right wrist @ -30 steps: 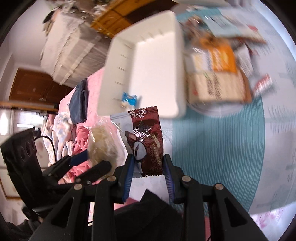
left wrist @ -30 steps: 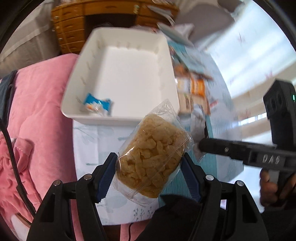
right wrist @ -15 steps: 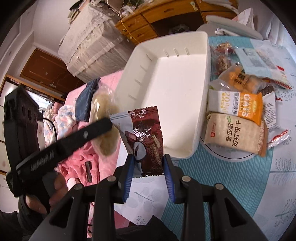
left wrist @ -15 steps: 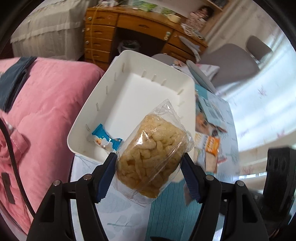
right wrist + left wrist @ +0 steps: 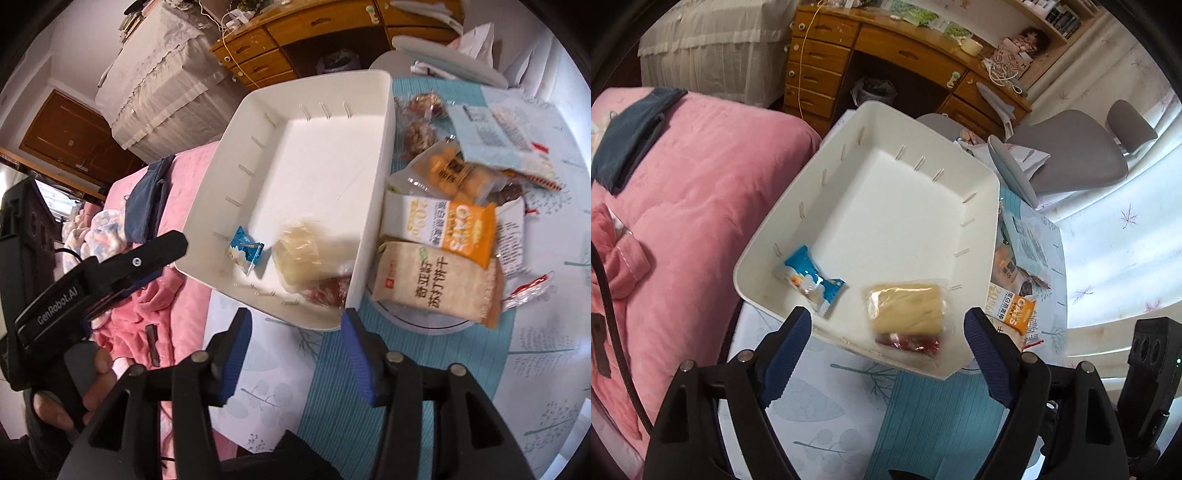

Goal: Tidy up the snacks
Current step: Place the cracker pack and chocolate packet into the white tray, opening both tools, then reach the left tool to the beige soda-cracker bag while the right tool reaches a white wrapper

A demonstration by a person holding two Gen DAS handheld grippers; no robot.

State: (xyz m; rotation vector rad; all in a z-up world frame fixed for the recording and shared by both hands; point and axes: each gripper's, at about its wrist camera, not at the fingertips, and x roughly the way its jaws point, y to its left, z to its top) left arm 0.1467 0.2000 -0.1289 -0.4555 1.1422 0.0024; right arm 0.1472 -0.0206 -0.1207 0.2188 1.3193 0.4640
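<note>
Left wrist view shows the white bin (image 5: 979, 236) on the counter (image 5: 820, 402), holding three snacks near its close wall: a blue candy wrapper (image 5: 812, 280) by the left corner, a clear bag of puffed snacks (image 5: 905, 308) toward the right, and a dark red packet (image 5: 908, 341) partly under that bag. The left gripper (image 5: 888, 334) hovers just short of the bin's near wall with its blue-padded fingers (image 5: 786, 345) wide apart and nothing between them. From the right wrist view, the right gripper (image 5: 295, 354) likewise has its fingers apart and empty, poised at the bin's (image 5: 380, 155) near corner. Just beside the bin's right wall lies a pile of unsorted packets, among them an orange oats packet (image 5: 447, 229) and a beige cracker pack (image 5: 436, 284), resting on a teal placemat (image 5: 354, 406). A pink bed (image 5: 687, 206) lies left of the counter.
</note>
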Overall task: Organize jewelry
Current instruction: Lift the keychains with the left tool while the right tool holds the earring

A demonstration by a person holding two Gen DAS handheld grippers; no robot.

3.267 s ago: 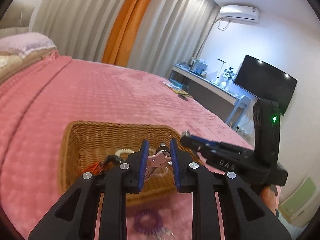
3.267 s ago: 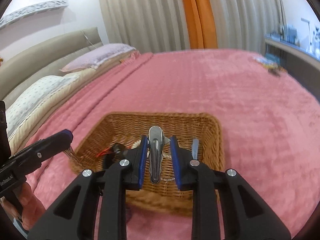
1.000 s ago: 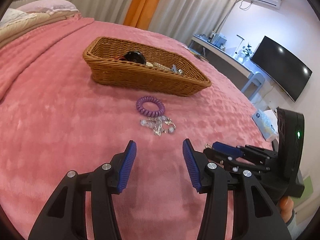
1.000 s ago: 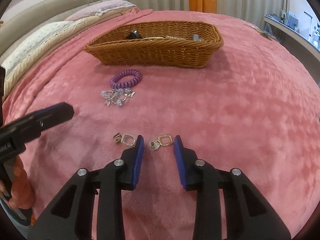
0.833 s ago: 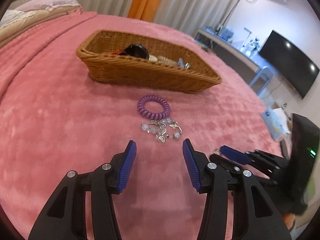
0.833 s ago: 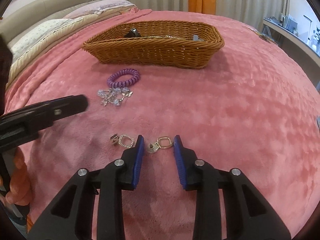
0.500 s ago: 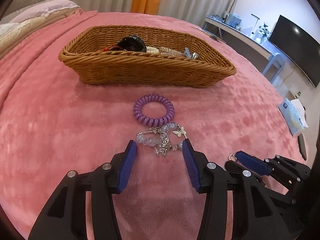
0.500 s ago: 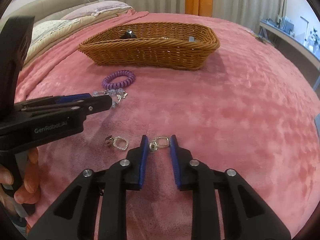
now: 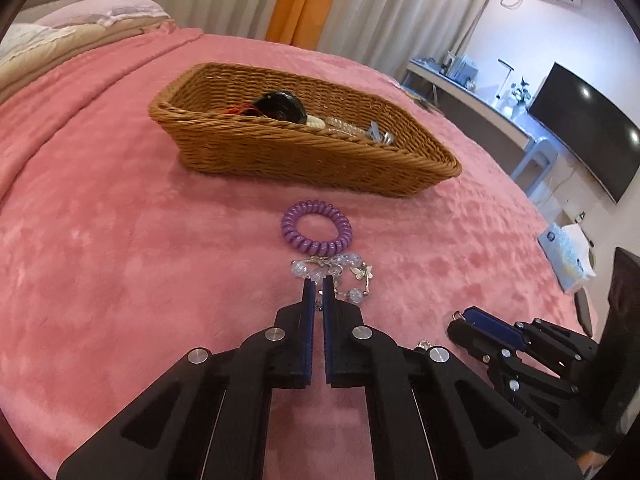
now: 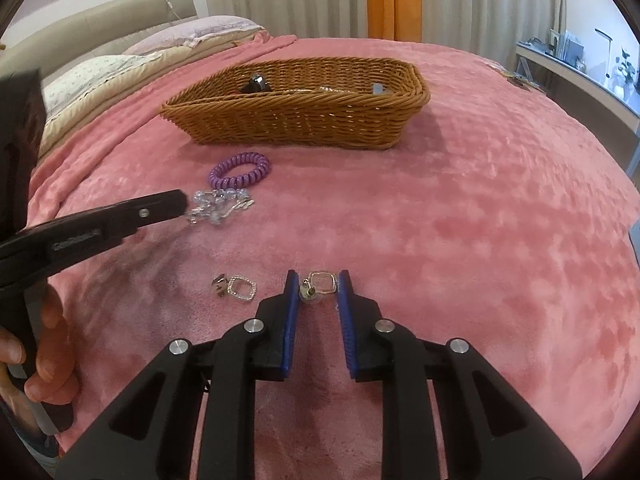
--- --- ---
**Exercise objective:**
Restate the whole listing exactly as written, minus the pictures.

**Exercise response:**
right wrist @ -30 steps: 
left wrist @ -30 steps: 
right wrist @ -15 steps: 
left wrist @ -15 steps: 
right wrist + left wrist @ +0 steps: 

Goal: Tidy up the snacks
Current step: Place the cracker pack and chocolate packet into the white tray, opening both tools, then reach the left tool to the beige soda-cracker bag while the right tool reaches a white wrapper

A demonstration by a person holding two Gen DAS handheld grippers; no robot.

State: (xyz m; rotation vector rad; all in a z-up world frame fixed for the recording and shared by both hands; point and axes: each gripper's, at about its wrist camera, not at the fingertips, and x roughly the way its jaws point, y to its left, z to its top) left arm 0.1467 0.2000 -0.1289 -0.4555 1.1422 0.0024; right arm 0.1472 -0.0206 -0.1207 0.2188 1.3193 0.4640
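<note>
Left wrist view shows the white bin (image 5: 979, 236) on the counter (image 5: 820, 402), holding three snacks near its close wall: a blue candy wrapper (image 5: 812, 280) by the left corner, a clear bag of puffed snacks (image 5: 905, 308) toward the right, and a dark red packet (image 5: 908, 341) partly under that bag. The left gripper (image 5: 888, 334) hovers just short of the bin's near wall with its blue-padded fingers (image 5: 786, 345) wide apart and nothing between them. From the right wrist view, the right gripper (image 5: 295, 354) likewise has its fingers apart and empty, poised at the bin's (image 5: 380, 155) near corner. Just beside the bin's right wall lies a pile of unsorted packets, among them an orange oats packet (image 5: 447, 229) and a beige cracker pack (image 5: 436, 284), resting on a teal placemat (image 5: 354, 406). A pink bed (image 5: 687, 206) lies left of the counter.
</note>
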Overall task: Organize jewelry
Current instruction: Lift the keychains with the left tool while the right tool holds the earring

A demonstration by a person holding two Gen DAS handheld grippers; no robot.

3.267 s ago: 
3.267 s ago: 
1.000 s ago: 
1.000 s ago: 
0.833 s ago: 
0.833 s ago: 
0.500 s ago: 
0.500 s ago: 
now: 
now: 

This output requires no further additions.